Start early and max out your 401k contributions, they said.
So you did.
Now, a 40-page packet arrives every quarter with an overview of your entire net worth and its most recent performance. Quarters quickly turn to years and (to your delight) your portfolio continues to grow. Now, at the advice of a new advisor, you begin to move assets into increasingly more aggressive allocations. You’re not retiring anytime soon, right?
A good financial advisor will act prudently and diversify your plan’s investments in order to minimize the risk of large losses. In fact, a financial advisor who acts as a fiduciary and does not follow the principles of conduct knows they can be personally liable to correct any losses to the plan.

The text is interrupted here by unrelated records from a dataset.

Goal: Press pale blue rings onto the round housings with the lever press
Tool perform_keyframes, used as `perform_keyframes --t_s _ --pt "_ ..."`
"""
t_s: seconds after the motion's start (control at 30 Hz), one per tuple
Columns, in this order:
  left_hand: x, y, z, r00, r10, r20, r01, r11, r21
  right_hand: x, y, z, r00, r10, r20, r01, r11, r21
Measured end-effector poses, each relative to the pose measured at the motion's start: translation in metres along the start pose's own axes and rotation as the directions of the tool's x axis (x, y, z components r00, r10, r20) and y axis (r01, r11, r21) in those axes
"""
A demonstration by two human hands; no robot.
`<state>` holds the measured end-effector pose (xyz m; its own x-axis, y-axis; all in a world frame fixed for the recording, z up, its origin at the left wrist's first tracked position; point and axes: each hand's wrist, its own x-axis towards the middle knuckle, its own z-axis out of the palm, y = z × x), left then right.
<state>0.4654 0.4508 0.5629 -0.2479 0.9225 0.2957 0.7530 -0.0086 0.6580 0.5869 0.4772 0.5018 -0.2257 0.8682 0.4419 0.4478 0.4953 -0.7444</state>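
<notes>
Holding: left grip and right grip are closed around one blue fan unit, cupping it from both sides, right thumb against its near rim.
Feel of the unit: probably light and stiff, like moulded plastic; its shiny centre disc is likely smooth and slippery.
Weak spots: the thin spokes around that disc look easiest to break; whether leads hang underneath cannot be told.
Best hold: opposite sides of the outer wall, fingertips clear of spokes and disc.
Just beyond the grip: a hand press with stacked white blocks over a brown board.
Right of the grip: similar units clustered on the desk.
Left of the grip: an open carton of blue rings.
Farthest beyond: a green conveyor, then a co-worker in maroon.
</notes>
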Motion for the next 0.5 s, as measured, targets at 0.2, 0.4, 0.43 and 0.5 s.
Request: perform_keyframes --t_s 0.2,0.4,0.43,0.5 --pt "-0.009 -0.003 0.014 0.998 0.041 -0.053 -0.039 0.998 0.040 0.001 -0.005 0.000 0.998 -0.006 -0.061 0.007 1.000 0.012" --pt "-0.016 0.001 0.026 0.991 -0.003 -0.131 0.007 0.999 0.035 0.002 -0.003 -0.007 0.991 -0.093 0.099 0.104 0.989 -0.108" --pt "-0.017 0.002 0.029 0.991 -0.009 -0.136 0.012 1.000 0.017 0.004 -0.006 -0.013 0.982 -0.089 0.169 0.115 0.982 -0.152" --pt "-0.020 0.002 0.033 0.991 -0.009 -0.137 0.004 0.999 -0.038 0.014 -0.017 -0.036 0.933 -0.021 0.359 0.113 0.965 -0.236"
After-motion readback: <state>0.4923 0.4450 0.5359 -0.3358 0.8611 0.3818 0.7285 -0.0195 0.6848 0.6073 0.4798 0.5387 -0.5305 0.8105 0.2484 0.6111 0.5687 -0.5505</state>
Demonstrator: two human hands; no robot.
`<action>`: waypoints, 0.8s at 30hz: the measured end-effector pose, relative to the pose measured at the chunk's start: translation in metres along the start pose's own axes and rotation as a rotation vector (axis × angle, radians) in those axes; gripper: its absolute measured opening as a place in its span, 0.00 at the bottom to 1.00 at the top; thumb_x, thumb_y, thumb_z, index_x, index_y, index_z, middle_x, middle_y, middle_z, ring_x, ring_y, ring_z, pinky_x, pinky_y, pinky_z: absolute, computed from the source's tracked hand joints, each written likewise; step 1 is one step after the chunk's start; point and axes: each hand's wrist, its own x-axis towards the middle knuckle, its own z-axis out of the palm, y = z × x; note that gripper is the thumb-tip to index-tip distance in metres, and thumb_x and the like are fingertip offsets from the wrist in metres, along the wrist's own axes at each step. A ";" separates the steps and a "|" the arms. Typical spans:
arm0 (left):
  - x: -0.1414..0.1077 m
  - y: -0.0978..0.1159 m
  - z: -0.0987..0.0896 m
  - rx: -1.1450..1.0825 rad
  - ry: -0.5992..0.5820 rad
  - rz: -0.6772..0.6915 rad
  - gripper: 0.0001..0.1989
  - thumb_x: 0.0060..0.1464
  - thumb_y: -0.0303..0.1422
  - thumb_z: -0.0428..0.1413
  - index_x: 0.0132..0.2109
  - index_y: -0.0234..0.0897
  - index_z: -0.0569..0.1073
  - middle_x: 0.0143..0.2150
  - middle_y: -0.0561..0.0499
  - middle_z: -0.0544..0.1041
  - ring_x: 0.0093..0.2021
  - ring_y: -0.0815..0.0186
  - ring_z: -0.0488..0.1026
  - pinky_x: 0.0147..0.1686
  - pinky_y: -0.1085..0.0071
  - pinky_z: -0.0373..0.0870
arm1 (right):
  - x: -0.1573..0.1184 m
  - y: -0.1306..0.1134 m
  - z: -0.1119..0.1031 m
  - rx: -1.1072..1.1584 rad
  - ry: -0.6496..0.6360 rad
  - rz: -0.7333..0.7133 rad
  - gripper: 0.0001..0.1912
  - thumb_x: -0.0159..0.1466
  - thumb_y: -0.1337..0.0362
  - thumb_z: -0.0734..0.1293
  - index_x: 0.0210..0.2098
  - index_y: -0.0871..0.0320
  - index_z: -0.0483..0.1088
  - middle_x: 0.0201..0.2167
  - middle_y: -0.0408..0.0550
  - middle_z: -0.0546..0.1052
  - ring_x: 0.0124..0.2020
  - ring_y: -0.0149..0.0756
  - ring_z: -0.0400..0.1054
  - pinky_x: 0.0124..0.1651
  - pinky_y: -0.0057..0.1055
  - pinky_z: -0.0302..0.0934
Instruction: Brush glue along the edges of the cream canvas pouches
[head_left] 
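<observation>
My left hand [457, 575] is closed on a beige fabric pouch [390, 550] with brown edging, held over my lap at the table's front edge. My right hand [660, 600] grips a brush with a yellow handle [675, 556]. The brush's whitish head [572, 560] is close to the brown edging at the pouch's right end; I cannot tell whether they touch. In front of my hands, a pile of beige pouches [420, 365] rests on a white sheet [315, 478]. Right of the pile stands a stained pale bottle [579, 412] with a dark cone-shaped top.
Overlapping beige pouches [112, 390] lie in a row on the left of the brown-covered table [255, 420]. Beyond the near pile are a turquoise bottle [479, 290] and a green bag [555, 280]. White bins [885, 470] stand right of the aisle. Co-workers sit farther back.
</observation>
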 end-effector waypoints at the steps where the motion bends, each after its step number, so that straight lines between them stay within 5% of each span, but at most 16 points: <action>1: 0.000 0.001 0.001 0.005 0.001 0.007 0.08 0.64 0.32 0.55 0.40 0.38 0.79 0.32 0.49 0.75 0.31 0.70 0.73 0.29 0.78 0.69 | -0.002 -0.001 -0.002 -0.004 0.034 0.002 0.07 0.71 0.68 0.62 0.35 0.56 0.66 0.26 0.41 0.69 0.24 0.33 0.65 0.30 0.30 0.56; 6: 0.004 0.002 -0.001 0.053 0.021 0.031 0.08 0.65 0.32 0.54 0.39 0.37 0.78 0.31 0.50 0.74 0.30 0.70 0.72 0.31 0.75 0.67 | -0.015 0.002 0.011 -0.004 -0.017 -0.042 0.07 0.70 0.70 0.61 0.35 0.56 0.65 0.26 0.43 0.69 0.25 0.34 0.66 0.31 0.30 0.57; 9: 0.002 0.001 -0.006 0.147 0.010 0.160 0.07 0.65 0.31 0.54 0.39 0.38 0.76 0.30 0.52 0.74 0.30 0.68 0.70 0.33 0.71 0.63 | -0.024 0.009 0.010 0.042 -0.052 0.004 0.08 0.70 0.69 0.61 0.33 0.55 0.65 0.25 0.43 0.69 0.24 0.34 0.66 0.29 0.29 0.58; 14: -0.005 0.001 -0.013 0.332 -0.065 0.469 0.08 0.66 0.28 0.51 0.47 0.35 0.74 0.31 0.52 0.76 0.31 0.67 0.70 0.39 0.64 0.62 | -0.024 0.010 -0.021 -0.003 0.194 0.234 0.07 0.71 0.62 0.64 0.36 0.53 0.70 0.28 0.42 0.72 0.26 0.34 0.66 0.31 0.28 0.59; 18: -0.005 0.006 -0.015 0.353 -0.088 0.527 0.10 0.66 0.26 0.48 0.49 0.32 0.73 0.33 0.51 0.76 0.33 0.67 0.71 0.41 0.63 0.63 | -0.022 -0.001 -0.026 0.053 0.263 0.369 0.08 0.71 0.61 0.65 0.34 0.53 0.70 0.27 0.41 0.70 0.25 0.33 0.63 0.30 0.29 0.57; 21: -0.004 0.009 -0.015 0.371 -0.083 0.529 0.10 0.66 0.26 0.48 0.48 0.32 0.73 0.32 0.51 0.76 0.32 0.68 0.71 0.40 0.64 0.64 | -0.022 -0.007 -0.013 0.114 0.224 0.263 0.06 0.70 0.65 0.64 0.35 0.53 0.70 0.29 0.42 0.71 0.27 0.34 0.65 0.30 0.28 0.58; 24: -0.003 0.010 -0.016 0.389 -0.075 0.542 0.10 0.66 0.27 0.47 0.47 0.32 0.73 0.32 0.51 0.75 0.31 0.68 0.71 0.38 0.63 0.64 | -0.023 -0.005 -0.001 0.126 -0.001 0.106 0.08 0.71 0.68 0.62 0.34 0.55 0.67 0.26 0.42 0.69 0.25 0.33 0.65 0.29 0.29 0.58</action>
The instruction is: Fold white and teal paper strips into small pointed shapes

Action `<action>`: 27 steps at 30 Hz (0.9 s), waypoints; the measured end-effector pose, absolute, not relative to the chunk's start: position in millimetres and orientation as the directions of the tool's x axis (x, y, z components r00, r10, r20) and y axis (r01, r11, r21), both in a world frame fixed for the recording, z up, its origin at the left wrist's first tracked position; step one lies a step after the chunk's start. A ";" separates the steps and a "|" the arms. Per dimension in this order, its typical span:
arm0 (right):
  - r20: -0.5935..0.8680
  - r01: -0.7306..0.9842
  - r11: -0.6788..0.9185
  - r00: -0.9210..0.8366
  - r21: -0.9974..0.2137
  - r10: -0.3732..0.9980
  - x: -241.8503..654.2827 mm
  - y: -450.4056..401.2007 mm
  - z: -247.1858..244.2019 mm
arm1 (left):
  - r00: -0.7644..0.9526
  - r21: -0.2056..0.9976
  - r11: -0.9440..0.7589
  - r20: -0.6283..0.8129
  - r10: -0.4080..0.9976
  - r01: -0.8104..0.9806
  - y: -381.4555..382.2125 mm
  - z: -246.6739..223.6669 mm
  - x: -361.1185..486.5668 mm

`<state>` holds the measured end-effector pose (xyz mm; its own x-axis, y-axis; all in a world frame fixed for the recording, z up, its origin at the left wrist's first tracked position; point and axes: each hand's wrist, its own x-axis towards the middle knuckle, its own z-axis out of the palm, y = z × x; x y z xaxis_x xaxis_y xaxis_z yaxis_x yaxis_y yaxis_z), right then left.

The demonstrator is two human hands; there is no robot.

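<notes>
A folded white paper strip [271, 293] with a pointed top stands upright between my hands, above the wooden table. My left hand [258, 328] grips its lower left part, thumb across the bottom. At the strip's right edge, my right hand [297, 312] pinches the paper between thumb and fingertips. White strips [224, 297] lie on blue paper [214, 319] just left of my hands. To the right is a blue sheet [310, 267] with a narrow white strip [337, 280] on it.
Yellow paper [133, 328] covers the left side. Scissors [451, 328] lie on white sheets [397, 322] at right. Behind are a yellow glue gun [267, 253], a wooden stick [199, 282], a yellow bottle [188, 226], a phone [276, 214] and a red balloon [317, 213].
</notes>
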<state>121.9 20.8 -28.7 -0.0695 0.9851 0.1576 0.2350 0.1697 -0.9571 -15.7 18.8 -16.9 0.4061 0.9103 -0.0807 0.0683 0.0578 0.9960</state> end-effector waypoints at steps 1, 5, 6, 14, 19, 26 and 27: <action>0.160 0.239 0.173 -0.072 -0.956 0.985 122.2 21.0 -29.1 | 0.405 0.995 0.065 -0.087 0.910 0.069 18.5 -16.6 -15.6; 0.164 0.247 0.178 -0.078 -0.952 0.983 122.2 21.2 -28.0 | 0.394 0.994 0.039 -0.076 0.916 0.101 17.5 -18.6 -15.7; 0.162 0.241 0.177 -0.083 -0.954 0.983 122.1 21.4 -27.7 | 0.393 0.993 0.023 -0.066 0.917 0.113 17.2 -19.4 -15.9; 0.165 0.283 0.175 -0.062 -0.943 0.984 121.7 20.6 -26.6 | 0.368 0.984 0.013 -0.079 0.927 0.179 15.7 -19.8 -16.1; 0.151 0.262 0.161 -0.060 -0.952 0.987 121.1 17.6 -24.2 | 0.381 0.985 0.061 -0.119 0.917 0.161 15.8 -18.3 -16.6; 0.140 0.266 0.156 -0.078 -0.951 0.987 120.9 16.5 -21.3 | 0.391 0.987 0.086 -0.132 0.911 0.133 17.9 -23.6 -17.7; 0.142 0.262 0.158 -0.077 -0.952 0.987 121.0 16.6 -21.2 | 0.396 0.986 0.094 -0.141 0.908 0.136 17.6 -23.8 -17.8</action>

If you’re not careful, one day, it could be all but gone—with nothing to show for all that lifelong discipline.
Similar stories happen every day in advertising.
Marketers are responsible for managing advertising budgets while also maximizing them to their fullest potential. They’re provided with capital and a charge to leverage that investment to benefit the business. Yet, they don’t have the visibility to make informed adjustments so that the investments they are managing can yield the most benefit possible.
Before working on advertising intelligence software, I worked for a fiduciary-standards advocacy and education firm. We built software that gave fiduciary investors peace of mind that a certain standard of care was being met with their clients’ portfolios. A scoring system would evaluate investments on nine different criteria across a spectrum of quantitative data points to determine if the investments were on track.
When I moved into the ad tech space, I realized that there were many similarities between the two industries. However, the one glaring difference that stood out to me is that people who manage media dollars aren’t legally required to do what’s best for their clients. As a result, the tools at their disposal and their sense of urgency to demand them are severely lacking. We’d never give our money to a financial planner knowing they don’t have the proper tools to act timely. Why would we expect marketers handling budgets to do the same?
It’s shocking to me that in 2021, marketers simply don’t have the right tools to skillfully manage advertising investments. In the world of digital advertising, data is currency. The problem is the currencies are not equal. Day after day, marketers spend loads of time doing spreadsheet gymnastics in order to unify the data in an apples-to-apples environment so they can determine if the investment is on track.
Financial planners have higher-level tools at their disposal. They can make sound decisions because they have the right level of information at the right time, that’s the reason most of us put one hundred percent of our financial trust into the person managing our portfolios.
When marketers have near real-time unified data at their fingertips they are able to skillfully interpret the data and make strategic decisions or data-backed recommendations. Changes also come in how they report back to stakeholders. Instead of looking back at the end of a campaign period and piecing together a story based on educated guesses of what happened, throughout the campaign marketers can showcase how informed decision-making leads to a stronger portfolio of advertising investments.
Gone are the days of blindly trusting and accepting that the occasional catastrophic error is just part of it. Those who proactively manage advertising data stand out from the crowd, and they deliver what every advertiser is hungry for—actionable insights.